## Problem to solve
Work through the data below and give the number of lines holding the word "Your", without any other text.

## Stored data
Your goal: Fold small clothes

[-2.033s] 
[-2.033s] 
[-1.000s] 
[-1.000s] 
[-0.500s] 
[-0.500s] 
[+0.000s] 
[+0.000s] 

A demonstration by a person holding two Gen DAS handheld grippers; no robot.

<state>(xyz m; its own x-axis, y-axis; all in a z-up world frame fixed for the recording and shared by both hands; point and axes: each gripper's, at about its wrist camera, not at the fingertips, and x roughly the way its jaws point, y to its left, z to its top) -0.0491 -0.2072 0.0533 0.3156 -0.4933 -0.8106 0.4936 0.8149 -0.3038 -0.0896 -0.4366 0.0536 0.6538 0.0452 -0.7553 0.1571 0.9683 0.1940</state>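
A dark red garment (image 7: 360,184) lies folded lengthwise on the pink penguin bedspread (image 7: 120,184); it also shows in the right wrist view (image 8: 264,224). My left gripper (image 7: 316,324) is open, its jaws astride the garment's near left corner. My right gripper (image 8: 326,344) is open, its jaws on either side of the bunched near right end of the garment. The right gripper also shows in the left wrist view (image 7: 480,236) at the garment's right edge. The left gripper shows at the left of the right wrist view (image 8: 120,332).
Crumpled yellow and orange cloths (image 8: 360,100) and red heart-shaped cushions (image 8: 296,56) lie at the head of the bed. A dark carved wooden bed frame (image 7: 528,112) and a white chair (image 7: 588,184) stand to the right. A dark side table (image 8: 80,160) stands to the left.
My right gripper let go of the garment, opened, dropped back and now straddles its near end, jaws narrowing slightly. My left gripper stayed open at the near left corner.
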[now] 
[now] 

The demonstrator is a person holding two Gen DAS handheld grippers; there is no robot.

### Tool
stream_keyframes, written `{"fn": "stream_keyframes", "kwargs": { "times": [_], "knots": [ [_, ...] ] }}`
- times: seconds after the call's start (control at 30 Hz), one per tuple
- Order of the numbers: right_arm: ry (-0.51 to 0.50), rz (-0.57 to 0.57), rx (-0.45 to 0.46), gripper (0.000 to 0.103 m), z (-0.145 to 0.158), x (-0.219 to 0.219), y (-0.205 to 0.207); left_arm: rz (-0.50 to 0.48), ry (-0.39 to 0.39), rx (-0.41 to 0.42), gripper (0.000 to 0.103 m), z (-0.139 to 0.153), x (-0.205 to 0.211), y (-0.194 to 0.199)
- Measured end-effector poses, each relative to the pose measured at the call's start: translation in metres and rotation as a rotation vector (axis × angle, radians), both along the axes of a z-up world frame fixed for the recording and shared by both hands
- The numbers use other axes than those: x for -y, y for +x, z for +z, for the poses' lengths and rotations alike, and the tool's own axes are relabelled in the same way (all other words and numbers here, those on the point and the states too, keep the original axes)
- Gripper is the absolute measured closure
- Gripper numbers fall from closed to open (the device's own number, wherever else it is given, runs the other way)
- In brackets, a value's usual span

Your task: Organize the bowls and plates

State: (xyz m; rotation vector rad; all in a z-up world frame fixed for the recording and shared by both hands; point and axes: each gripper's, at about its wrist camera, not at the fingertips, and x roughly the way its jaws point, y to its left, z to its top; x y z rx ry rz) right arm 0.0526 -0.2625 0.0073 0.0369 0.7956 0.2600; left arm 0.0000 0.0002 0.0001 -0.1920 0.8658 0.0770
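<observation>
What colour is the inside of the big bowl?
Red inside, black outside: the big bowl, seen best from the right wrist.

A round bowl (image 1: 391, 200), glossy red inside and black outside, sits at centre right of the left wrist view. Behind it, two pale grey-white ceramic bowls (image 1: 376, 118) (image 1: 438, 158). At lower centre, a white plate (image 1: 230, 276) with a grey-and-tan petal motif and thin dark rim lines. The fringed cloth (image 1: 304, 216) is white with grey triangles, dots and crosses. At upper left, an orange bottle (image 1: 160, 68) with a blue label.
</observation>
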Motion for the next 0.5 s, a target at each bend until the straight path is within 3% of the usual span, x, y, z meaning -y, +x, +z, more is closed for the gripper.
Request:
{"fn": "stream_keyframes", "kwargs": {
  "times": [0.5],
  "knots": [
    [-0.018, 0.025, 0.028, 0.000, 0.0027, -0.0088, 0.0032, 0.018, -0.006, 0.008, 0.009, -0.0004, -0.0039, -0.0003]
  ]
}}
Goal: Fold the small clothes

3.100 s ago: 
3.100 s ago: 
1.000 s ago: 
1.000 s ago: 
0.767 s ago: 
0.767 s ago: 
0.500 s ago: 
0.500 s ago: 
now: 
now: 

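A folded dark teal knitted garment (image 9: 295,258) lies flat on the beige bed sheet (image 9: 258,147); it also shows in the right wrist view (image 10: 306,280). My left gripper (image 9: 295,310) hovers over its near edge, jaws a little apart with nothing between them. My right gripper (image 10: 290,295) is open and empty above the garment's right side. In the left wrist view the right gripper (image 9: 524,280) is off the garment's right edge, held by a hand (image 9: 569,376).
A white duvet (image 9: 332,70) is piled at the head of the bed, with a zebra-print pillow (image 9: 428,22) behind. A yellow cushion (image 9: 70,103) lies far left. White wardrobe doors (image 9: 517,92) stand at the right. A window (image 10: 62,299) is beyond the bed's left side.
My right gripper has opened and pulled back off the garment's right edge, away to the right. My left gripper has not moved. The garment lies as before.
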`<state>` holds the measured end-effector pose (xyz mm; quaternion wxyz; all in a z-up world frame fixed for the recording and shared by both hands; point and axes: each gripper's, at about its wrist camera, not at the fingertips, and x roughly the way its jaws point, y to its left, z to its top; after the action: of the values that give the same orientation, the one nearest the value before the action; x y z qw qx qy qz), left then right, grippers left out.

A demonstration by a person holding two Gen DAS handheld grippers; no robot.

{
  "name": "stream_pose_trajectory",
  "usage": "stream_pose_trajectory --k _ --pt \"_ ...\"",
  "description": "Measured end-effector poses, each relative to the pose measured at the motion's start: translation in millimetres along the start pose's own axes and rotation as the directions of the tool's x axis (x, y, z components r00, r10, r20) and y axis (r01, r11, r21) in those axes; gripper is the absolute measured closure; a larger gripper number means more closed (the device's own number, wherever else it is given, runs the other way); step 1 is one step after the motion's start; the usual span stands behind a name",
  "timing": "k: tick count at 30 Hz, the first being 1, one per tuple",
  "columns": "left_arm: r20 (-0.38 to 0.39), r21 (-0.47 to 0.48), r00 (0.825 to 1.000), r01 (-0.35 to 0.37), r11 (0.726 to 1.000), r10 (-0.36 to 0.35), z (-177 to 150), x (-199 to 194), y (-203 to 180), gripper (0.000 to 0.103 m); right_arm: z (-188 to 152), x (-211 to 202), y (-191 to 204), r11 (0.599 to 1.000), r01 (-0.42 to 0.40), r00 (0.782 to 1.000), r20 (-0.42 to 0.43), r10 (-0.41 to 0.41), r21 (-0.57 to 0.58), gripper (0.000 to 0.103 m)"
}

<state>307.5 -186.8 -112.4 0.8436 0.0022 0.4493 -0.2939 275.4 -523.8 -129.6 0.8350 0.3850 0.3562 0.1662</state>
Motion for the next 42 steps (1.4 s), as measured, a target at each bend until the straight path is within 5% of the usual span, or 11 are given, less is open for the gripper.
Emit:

## Task output
2